Ad Majorem Dei Gloriam

Essential thinking for reading Catholics.

Wednesday, February 13, 2008

That's ST. Valentine to you

Most people inflicted with my society have had to endure my rant on the fact the "St." part was dropped from St. Valentine's Day. Ironically, the only time you hear the "St." bit is when someone is talking about the St. Valentine's Day Massacre.

So, because I'm all about the edifying, here is the scoop on St. Valentine:

Valentine was a priest in Terni, and he was installed as a bishop in Rome. By training he was a physician. Sometimes he is found in the various books and texts as St. Valentine of Terni and other times as St. Valentine of Rome. (Sometimes people get confused with St. Valentinian of Africa, but he was a different martyr.)

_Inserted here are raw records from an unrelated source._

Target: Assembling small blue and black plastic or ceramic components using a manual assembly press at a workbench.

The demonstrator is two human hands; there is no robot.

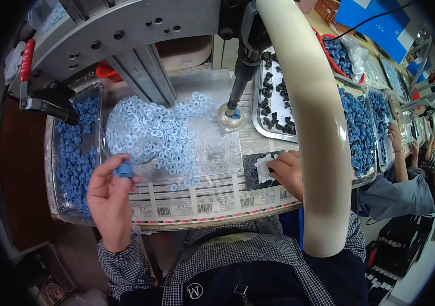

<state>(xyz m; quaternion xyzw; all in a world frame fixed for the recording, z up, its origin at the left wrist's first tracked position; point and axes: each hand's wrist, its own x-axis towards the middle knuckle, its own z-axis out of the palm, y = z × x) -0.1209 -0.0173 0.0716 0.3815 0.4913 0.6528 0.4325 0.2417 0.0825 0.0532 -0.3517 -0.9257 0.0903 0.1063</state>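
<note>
Plainly pinched: a small, stubby, matte blue piece point(123, 171)

Between the thumb and fingers of the left hand point(110, 199), the blue piece was gripped upright, its cap-like body rounded at the top and deeper in colour than the flat, pale blue rings point(146, 127) heaped beyond it. It was held near the inner edge of a glossy, rectangular tray point(101, 94), in which similar blue pieces were piled.

The fingers of the right hand point(290, 172) were curled together, their tips brought down at a crinkled white strip point(264, 169) on a dark, rectangular slab point(252, 178); whether anything was pinched there could not be told.

The rings were spread across a smooth, grey metal plate point(222, 160), partly under clear, wrinkled film. Small, knobbly black pieces point(267, 97) were scattered in a shiny, round-cornered steel tray point(278, 136). The worktop was covered with printed paper point(217, 194), and the right forearm was partly hidden by a thick, glossy cream pipe point(324, 127).
</note>
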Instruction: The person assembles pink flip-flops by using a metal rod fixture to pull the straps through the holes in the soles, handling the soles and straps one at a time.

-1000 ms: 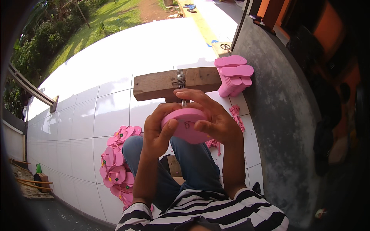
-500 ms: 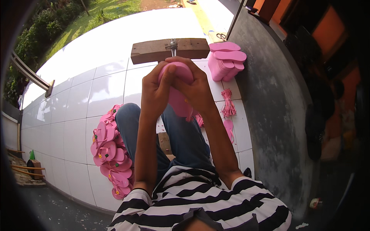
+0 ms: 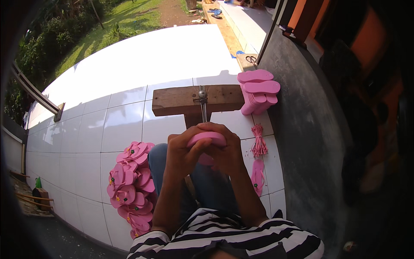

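At frame centre, the pink sandal sole [image 3: 206, 139] is best kept square to the metal spike [image 3: 203, 105] while gripped firmly by the closed left hand [image 3: 183, 151] and right hand [image 3: 226, 149].

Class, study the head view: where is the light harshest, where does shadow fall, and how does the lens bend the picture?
Head view: sun glares on the far white tiled floor, washing out detail; the right wall lies in deep shadow; tile lines curve toward the dark round rim; both hands, left hand and right hand, gripping the pink sandal, look sharp.
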The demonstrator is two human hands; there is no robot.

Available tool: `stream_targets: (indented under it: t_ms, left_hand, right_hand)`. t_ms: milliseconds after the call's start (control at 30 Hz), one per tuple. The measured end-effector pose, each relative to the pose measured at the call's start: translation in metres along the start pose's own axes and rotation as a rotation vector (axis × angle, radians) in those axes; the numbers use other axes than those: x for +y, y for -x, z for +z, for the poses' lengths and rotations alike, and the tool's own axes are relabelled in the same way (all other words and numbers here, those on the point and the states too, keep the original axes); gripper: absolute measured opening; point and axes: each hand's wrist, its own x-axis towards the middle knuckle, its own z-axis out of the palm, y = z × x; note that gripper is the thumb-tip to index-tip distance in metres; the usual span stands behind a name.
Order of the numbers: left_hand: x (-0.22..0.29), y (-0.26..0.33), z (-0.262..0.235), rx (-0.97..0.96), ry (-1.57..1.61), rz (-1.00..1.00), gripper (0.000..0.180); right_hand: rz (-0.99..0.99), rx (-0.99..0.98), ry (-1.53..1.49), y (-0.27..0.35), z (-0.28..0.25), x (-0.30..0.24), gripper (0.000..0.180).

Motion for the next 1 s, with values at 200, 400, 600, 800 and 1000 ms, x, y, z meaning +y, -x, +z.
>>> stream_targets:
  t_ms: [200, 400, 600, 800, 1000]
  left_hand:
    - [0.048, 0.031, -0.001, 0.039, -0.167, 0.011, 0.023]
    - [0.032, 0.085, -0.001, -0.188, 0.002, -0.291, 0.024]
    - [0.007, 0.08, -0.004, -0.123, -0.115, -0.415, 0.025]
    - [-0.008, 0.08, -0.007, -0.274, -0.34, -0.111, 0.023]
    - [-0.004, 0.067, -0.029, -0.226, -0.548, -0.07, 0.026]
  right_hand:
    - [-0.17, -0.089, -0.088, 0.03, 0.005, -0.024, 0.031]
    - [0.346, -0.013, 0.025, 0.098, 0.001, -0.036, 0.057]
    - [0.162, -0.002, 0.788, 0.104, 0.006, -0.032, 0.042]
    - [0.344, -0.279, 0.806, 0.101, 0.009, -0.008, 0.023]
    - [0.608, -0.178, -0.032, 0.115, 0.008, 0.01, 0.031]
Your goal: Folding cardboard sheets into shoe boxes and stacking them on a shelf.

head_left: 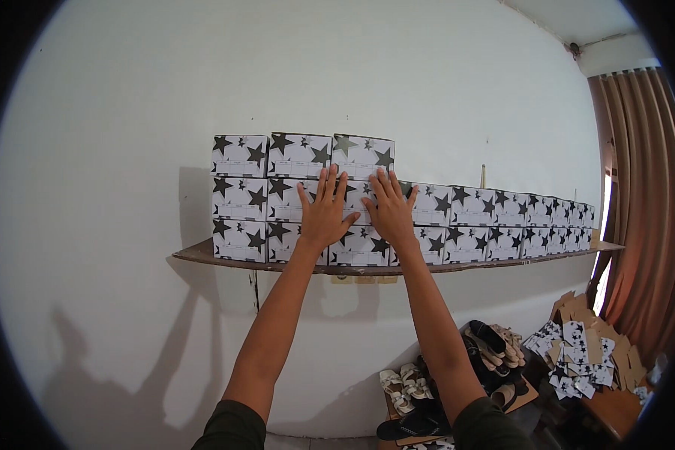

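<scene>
Left hand (324,216): fingers spread, palm facing the stack, nothing pinched. Right hand (391,211): same, thumb pointing in toward the left. Both sit over the middle row, fingertips reaching the lower edge of the top row's right-end box (364,154). Looks like contact on the front faces; can't confirm pressure. Flat hands suit pushing or steadying, not lifting, I'd judge.

Boxes (239,198): white with dark stars, on the shelf (196,253), two long rows plus three on top at the left end. Faces roughly aligned, likely so each layer bears squarely on the one below. Shelf runs along the wall (412,82), which probably backs the stack.

Lower right: shoes (412,382) piled up, then a loose heap of card pieces (581,360), some star-printed. Curtain (637,195) far right.
</scene>
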A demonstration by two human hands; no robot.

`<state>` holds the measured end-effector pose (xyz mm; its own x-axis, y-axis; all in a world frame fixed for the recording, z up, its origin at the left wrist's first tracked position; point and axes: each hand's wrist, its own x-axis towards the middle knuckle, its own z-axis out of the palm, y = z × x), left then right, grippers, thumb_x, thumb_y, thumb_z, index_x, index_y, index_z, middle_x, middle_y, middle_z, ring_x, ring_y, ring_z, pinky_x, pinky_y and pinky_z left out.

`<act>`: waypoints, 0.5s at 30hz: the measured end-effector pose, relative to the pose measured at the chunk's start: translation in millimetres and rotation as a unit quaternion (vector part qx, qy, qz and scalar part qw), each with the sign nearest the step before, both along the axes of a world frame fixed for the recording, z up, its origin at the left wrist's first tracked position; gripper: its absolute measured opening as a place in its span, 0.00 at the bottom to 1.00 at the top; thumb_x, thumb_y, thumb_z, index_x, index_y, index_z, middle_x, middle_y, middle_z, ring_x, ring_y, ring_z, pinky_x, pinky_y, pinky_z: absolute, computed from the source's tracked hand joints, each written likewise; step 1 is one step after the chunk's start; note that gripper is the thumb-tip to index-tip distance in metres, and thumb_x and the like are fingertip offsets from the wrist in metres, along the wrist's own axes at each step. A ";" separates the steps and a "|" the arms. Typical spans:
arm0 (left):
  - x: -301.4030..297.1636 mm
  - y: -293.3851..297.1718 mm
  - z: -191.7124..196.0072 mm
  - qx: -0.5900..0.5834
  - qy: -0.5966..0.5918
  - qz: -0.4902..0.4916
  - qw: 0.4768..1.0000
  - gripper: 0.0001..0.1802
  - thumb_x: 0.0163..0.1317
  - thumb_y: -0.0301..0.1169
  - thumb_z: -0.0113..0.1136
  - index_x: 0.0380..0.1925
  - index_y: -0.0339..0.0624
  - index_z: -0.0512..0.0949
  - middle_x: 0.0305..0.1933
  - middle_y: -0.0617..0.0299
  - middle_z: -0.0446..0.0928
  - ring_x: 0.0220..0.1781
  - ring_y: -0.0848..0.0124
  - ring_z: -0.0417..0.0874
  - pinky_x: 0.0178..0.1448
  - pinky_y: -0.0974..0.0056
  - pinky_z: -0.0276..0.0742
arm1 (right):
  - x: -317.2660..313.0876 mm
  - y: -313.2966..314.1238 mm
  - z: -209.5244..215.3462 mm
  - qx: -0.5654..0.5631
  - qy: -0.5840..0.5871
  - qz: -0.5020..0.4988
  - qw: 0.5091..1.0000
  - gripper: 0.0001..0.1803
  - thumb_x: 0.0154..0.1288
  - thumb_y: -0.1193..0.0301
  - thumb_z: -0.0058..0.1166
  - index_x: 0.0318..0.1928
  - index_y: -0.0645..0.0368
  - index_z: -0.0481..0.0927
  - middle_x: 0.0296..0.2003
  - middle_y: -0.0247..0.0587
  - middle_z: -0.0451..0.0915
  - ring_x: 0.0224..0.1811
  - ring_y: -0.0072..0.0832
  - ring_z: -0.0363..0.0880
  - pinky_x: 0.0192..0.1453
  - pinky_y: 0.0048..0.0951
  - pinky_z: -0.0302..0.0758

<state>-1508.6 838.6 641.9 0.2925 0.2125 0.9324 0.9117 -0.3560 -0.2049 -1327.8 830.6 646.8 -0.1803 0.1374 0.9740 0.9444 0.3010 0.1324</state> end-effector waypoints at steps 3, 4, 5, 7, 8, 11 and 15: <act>-1.2 -8.6 -7.2 0.023 -0.020 -0.002 1.000 0.48 0.69 0.57 0.53 0.79 0.44 0.50 0.84 0.47 0.42 0.85 0.52 0.41 0.77 0.26 0.35 | -0.6 -13.0 -7.4 0.005 0.000 0.023 1.000 0.30 0.75 0.59 0.51 0.73 0.52 0.65 0.76 0.42 0.61 0.79 0.46 0.55 0.74 0.78 0.41; -3.4 -9.8 -14.1 0.063 -0.038 -0.026 0.997 0.47 0.70 0.53 0.55 0.79 0.43 0.49 0.84 0.47 0.42 0.85 0.51 0.41 0.77 0.26 0.34 | -2.1 -18.7 -13.9 0.015 0.003 0.047 0.999 0.31 0.75 0.60 0.50 0.74 0.52 0.64 0.76 0.44 0.60 0.79 0.48 0.55 0.75 0.76 0.40; -1.9 -18.3 -21.8 0.061 -0.037 -0.029 0.997 0.47 0.70 0.53 0.55 0.79 0.43 0.49 0.84 0.47 0.42 0.85 0.51 0.41 0.77 0.26 0.34 | -0.7 -28.8 -21.3 0.013 0.005 0.045 0.999 0.31 0.75 0.60 0.50 0.74 0.52 0.64 0.76 0.44 0.60 0.79 0.48 0.55 0.75 0.76 0.40; -3.2 -43.1 -42.5 -0.045 -0.121 -0.245 0.961 0.44 0.71 0.46 0.57 0.79 0.42 0.48 0.84 0.47 0.43 0.85 0.51 0.42 0.78 0.28 0.34 | -1.1 -47.1 -41.1 -0.035 0.044 0.124 0.991 0.33 0.74 0.60 0.51 0.75 0.54 0.61 0.75 0.51 0.60 0.78 0.51 0.56 0.77 0.69 0.43; -3.0 -59.3 -52.7 -0.052 -0.120 -0.249 0.960 0.44 0.71 0.46 0.57 0.79 0.42 0.48 0.84 0.47 0.43 0.85 0.51 0.42 0.78 0.28 0.34 | 0.0 -59.9 -50.4 -0.041 0.047 0.119 0.991 0.33 0.74 0.60 0.51 0.75 0.54 0.61 0.75 0.51 0.60 0.78 0.51 0.56 0.77 0.69 0.43; 7.1 -90.4 -93.6 -0.135 -0.139 -0.382 0.904 0.43 0.72 0.43 0.56 0.79 0.40 0.49 0.84 0.48 0.45 0.85 0.53 0.43 0.81 0.38 0.40 | 21.0 -89.7 -88.5 -0.063 0.074 0.222 0.970 0.36 0.73 0.62 0.55 0.74 0.64 0.59 0.73 0.59 0.61 0.75 0.54 0.59 0.77 0.54 0.53; 30.6 -108.9 -168.8 -0.234 -0.215 -0.487 0.814 0.40 0.71 0.37 0.57 0.77 0.34 0.52 0.82 0.45 0.51 0.84 0.54 0.50 0.83 0.52 0.44 | 59.7 -128.4 -156.8 -0.104 0.121 0.240 0.957 0.36 0.72 0.66 0.57 0.73 0.66 0.59 0.70 0.61 0.65 0.71 0.55 0.64 0.75 0.44 0.61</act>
<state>-1478.0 729.6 473.0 0.2027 0.4364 0.8766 0.1027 -0.8998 0.4241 -1268.1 702.2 490.0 -0.0439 0.2911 0.9557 0.6853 0.7049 -0.1833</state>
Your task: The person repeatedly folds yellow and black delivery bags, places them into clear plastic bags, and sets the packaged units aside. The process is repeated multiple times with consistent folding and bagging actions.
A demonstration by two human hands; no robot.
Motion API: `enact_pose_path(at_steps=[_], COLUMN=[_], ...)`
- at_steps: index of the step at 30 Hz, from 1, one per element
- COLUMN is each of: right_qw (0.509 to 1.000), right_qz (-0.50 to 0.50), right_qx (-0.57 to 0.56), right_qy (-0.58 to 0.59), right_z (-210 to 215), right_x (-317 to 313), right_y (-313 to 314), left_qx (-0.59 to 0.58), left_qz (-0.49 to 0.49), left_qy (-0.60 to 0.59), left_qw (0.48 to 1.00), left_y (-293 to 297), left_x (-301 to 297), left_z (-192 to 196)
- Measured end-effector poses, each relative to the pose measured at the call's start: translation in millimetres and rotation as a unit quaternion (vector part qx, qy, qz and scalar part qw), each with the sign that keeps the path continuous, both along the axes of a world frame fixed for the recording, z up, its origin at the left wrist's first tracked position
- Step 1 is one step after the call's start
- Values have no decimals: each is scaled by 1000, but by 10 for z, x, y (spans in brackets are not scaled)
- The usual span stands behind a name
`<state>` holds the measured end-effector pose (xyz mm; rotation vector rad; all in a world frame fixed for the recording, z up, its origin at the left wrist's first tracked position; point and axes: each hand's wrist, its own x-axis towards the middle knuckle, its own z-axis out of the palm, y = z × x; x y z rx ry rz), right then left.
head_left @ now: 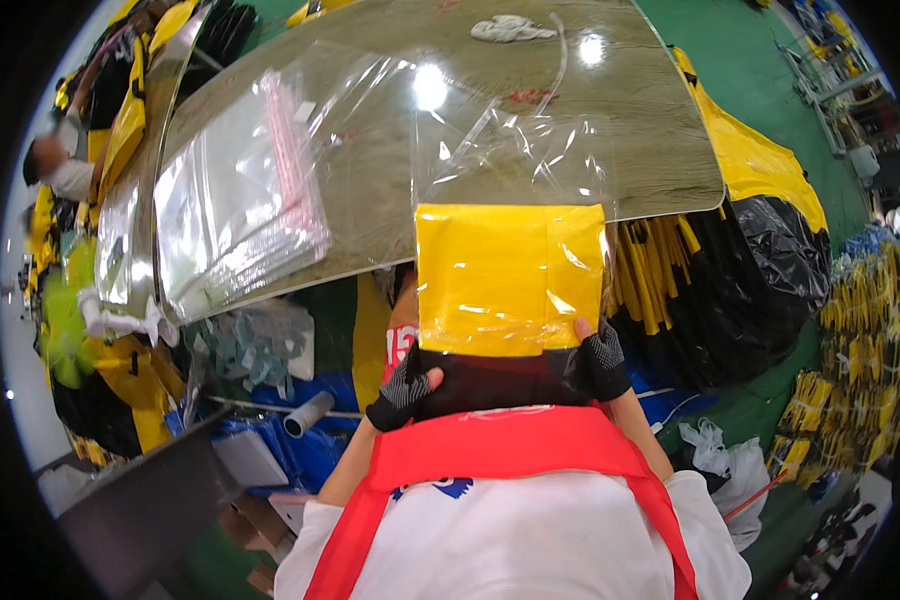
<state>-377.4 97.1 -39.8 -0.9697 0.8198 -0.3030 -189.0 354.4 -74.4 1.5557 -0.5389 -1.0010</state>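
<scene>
Against the table's near edge I hold a folded yellow-and-black piece (510, 275), its material looking smooth and sheet-like. A clear plastic bag (515, 160) covers its yellow part, and the bag's loose far end lies over the table. My left hand (402, 392), in a black dotted fingerless glove, grips the near left corner, thumb on top. At the near right corner my right hand (602, 365), gloved the same way, grips with its thumb up on the yellow face. Most fingers of both hands are hidden underneath the piece.
A stack of clear bags (240, 190) with a pink strip lies on the glossy table (370, 200). A crumpled white cloth (510, 29) sits at its far side. Yellow-and-black bundles (710, 290) stand on the right. Another person (70, 165) is at the far left.
</scene>
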Motion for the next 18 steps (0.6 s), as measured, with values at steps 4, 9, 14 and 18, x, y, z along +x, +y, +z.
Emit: enact_pose_path(at_steps=[4,9,14,18], right_qw=[996,990,993,993], right_qz=[79,134,93,90], right_qx=[-44,-32,33,-77], right_qy=[-25,-13,-66,1], right_z=[-33,135,50,67], right_x=[-72,-67,-18,-12], right_y=[-51,-52,-21,-13], left_qx=[135,198,-79,55], left_qz=[75,54,34,3], left_qy=[-62,-162,161,-35], left_qw=[986,965,983,998], left_y=[-300,-131,-487,-515], left_x=[58,84,339,236], left_z=[344,282,572,324])
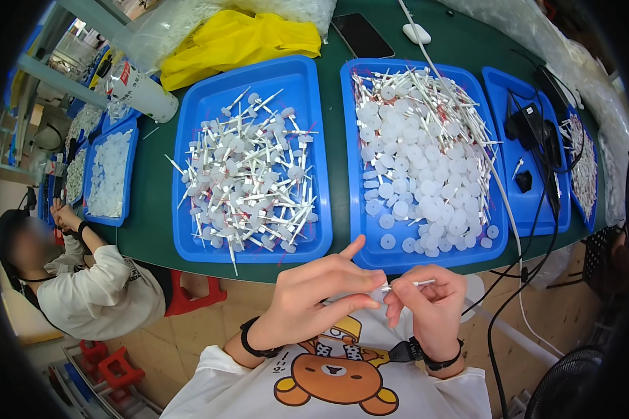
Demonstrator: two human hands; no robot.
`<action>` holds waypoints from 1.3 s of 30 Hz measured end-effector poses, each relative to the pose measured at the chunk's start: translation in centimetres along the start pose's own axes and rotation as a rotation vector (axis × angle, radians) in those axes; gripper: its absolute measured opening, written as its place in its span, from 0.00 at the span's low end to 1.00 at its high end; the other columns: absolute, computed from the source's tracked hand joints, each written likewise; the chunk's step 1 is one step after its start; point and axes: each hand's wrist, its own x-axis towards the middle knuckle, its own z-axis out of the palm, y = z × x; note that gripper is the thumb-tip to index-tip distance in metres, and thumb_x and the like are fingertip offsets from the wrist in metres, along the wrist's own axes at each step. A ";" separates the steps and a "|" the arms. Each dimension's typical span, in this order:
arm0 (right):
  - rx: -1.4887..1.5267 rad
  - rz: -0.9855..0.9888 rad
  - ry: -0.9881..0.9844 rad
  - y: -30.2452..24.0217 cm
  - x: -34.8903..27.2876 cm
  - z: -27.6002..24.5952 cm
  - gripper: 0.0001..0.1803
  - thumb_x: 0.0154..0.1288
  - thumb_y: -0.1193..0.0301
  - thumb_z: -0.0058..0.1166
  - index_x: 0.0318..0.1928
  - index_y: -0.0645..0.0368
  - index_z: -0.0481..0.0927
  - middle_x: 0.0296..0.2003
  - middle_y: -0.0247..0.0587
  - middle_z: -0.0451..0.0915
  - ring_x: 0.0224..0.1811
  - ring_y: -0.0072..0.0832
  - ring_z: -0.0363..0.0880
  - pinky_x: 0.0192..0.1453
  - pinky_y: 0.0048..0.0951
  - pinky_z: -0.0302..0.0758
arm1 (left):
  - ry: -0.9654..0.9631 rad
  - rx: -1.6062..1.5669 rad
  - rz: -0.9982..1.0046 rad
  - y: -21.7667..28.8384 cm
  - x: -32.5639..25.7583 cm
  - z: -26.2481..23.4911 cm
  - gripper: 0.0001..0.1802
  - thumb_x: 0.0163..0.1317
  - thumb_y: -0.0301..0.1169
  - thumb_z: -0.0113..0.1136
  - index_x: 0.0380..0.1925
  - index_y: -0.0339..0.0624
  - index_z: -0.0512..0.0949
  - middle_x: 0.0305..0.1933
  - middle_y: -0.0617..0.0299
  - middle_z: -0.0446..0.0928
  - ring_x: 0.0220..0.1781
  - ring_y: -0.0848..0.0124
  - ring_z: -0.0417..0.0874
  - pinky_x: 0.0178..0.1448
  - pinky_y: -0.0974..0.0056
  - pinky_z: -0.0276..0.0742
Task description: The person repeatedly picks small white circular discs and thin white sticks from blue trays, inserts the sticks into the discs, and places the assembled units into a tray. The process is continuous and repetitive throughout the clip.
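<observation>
In front of my shirt, both hands meet just off the table's near edge. My right hand is closed in a pinch around a thin white stick, whose tip points toward my left hand. My left hand has thumb and fingers brought together at that tip, with the index finger raised. A small translucent white disc seems to sit between its fingertips, mostly hidden. Beyond my right hand, a blue tray bears loose discs and white sticks. Another blue tray bears sticks with discs fitted on them.
A third blue tray at the right holds a black adapter and cables. Further back lie a yellow bag, a phone and a white cup. A co-worker sits at the left. Cables hang beside my right arm.
</observation>
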 end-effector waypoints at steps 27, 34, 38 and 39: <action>-0.515 -0.383 0.335 -1.6 0.8 -2.5 0.10 0.69 0.80 0.52 0.49 0.68 0.78 0.37 0.41 0.83 0.40 0.24 0.79 0.50 0.25 0.73 | -0.027 0.998 -0.080 -2.4 2.3 5.6 0.13 0.50 0.32 0.72 0.36 0.44 0.80 0.37 0.64 0.74 0.45 0.64 0.74 0.52 0.56 0.63; -1.193 -0.486 0.131 -0.6 3.8 -3.4 0.09 0.55 0.83 0.61 0.38 0.62 0.84 0.34 0.40 0.78 0.34 0.34 0.74 0.40 0.33 0.70 | -0.067 0.992 -0.086 -3.1 3.2 6.0 0.09 0.53 0.25 0.65 0.36 0.39 0.78 0.35 0.59 0.71 0.38 0.63 0.77 0.45 0.60 0.67; -1.507 -0.662 0.124 0.1 5.4 -2.7 0.10 0.50 0.80 0.59 0.37 0.63 0.83 0.32 0.41 0.71 0.37 0.38 0.70 0.41 0.37 0.67 | 0.064 0.679 -0.232 -1.9 2.4 5.3 0.11 0.56 0.22 0.67 0.40 0.44 0.81 0.38 0.60 0.72 0.38 0.65 0.80 0.43 0.63 0.73; -1.565 -0.671 0.115 0.0 5.6 -2.7 0.11 0.49 0.80 0.59 0.36 0.63 0.83 0.31 0.42 0.70 0.37 0.38 0.70 0.41 0.37 0.67 | 0.096 0.566 -0.286 -1.6 2.1 5.0 0.11 0.57 0.20 0.66 0.40 0.44 0.82 0.39 0.60 0.72 0.38 0.65 0.80 0.42 0.64 0.75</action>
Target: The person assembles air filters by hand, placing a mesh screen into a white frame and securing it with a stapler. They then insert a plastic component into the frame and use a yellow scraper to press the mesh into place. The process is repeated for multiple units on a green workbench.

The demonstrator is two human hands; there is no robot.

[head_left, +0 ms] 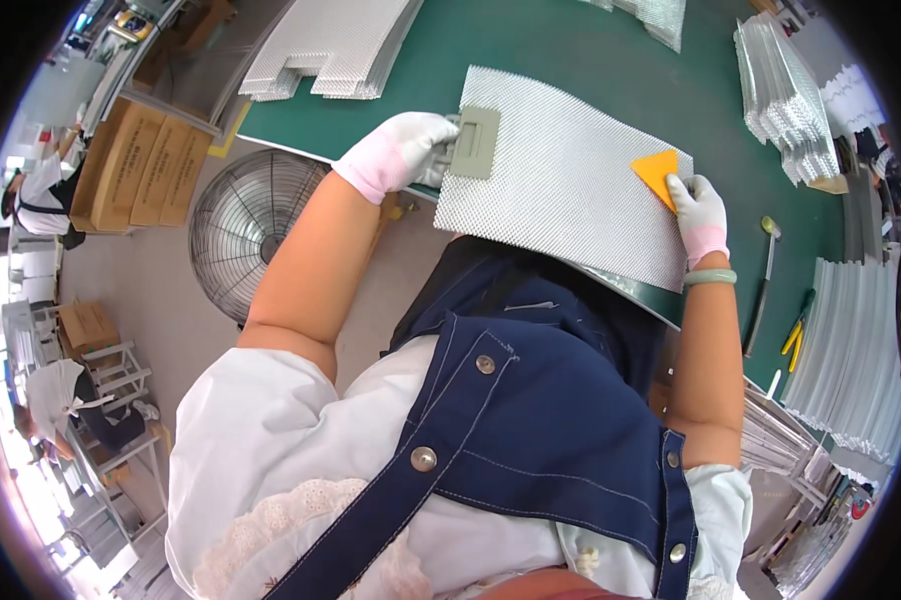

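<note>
We see a bright, evenly lit scene with soft, weak shadows. The strongest light sits at the lower left edge, where the floor washes out to white. The metal mesh sheet (pixel 571 180) glints without harsh glare. The fisheye lens bends the green desk (pixel 591 60) edge and frames everything in a dark circular rim. Focus stays sharp centrally and softens toward the edges.
</note>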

One day he was tending his garden when a centurion named Sabino and a Christian woman named Serapia approached him--he had a general reputation of being kind, and wise and all that--because they were in love but:
a) Christianity was being persecuted and
b) Li'l Miss Christian wouldn't consent to marriage unless Sabino converted, dangerous as that was, especially given his rank and position in the army.

He made them a present of a bouquet of roses (or maybe one rose, accounts differ) which would remain in bloom until one or the other had changed his (or her) mind.

It was Sabino who relented and having converted, Valentine married them in secret. The marriage turned out so so happy that many other similar couples followed their example, to such a point that the Church was induced to dedicate one day of the year to a general benediction of the state of matrimony. But Emperor Claudius and his gang weren't so keen on their centurions, legionnaires, soldiers and senators, etc. going off and marrying Christians and converting. After all, the Emperor (starting with Aurelius, I think) had ordered Christians were to be persecuted and fed to the lions and all that and this stuff, frankly, made them look bad. They found out who was responsible and, catching him in the act of performing a wedding, seized him. They probably beat him up along the process, what with Romans being Romans.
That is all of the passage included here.